Two-thirds of bird species in North America are at risk of extinction because of the climate crisis, according to a new report from researchers at the Audubon Society, a leading US conservation group.
The continent could lose 389 of the 604 types of birds studied. The species face threats to their habitats from rising temperatures, higher seas, heavy rains and urbanization.
Those at risk include the wood thrush, a well-known songbird, and the Baltimore oriole, the mascot of Maryland’s baseball team. The recognizable common loon could disappear, as could the vibrant mountain bluebird.
Bird extinctions are yet another face of the human-caused biodiversity crisis threatening up to a million animal and plant species. A related study from Cornell University last month found the US and Canada lost one in four birds – or 3 billion total – since 1970.
“Birds are indicators of the health of our environment, so if they disappear, we’re certainly going to see a lot of changes in the landscape,” said Brooke Bateman, the senior researcher who wrote the report. “If there are things changing with birds we have to understand that the environment is changing for us as well.”
Bateman said birds are an excellent lens for viewing environmental destruction, because they are visible and respond quickly. In the 1970s, humans realized the pesticide DDT was dangerous when birds were unable to successfully breed, she noted.
Birds pollinate plants, control insects and help forests flourish, so their disappearances could have ripple effects.
The report examined 140m records of birds’ current habitats from more than 70 sources, including sightings from birdwatchers. It used climate modeling from the United Nations’ Intergovernmental Panel on Climate Change to determine which birds might be forced to relocate.

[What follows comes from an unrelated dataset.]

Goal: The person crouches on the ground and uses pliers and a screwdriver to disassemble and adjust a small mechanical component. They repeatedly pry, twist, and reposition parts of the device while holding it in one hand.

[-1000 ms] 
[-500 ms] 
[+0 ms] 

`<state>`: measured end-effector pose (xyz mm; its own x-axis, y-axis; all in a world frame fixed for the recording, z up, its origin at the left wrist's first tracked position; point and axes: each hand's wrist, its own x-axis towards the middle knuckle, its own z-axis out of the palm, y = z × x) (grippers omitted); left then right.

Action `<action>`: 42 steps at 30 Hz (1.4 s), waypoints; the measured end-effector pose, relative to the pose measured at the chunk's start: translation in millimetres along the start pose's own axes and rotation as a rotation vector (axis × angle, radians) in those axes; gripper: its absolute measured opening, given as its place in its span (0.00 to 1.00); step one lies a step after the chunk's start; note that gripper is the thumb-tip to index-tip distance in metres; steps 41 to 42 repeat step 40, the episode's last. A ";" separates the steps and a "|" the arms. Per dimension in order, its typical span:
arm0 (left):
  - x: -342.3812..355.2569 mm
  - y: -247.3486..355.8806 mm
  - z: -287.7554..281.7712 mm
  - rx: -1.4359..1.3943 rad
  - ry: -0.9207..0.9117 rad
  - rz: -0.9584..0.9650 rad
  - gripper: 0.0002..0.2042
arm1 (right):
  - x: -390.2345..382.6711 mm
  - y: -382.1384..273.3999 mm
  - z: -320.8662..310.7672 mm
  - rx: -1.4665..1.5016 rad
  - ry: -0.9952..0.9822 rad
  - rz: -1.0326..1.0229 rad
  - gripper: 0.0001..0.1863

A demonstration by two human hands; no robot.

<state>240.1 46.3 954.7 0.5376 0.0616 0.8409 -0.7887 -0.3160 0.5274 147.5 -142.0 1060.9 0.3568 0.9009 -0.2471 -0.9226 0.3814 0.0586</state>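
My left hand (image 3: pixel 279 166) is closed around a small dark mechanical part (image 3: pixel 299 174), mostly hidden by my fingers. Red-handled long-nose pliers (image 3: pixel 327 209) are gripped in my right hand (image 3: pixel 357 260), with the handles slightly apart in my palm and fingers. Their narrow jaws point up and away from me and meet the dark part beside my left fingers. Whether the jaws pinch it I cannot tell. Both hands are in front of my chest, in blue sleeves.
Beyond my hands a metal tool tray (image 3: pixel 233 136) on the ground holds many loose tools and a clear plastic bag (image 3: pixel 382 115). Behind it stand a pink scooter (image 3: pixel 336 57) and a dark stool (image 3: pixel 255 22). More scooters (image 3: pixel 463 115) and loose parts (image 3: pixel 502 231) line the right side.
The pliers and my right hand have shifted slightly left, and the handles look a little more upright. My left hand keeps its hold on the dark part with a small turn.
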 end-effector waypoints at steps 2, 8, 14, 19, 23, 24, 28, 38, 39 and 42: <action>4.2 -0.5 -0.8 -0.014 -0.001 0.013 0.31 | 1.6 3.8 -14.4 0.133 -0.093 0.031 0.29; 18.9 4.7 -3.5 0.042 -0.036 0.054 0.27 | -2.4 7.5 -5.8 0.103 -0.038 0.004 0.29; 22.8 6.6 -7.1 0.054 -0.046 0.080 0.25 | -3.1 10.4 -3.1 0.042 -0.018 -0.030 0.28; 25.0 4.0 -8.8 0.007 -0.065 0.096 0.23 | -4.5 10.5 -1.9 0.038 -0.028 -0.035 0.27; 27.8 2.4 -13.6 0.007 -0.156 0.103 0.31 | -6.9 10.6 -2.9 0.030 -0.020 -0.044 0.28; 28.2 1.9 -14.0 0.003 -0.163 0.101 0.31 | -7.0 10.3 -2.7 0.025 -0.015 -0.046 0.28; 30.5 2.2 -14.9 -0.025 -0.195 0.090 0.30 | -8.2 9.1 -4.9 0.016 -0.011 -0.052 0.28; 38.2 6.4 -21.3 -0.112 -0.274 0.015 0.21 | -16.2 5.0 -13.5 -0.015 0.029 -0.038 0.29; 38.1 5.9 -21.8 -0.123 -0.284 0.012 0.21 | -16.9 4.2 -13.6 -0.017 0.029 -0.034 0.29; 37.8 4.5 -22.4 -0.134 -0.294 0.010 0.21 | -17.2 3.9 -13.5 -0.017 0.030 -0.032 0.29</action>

Researchers considered any bird species that would lose much of its range to be at risk of extinction. All 16 of the Arctic bird species studied are highly vulnerable to extinction, for example.
The planet has already warmed 1C (1.8F) and is on track to heat up by at least 3C (5.4F) because of the way humans live.
In that severe scenario, North America could lose 389 species of birds, or 64%. But if the world can hold heating to 1.5C (2.7F), the number of at-risk birds would decrease to 241 species, or 40%.
In either case, bird lovers will notice the difference. Bateman explained that her five-year-old daughter will hear a different baseline of birds than she did herself when growing up.
“What I would expect to see with climate change, especially around areas with a lot of people is … a homogenization of species you’re seeing,” Bateman said.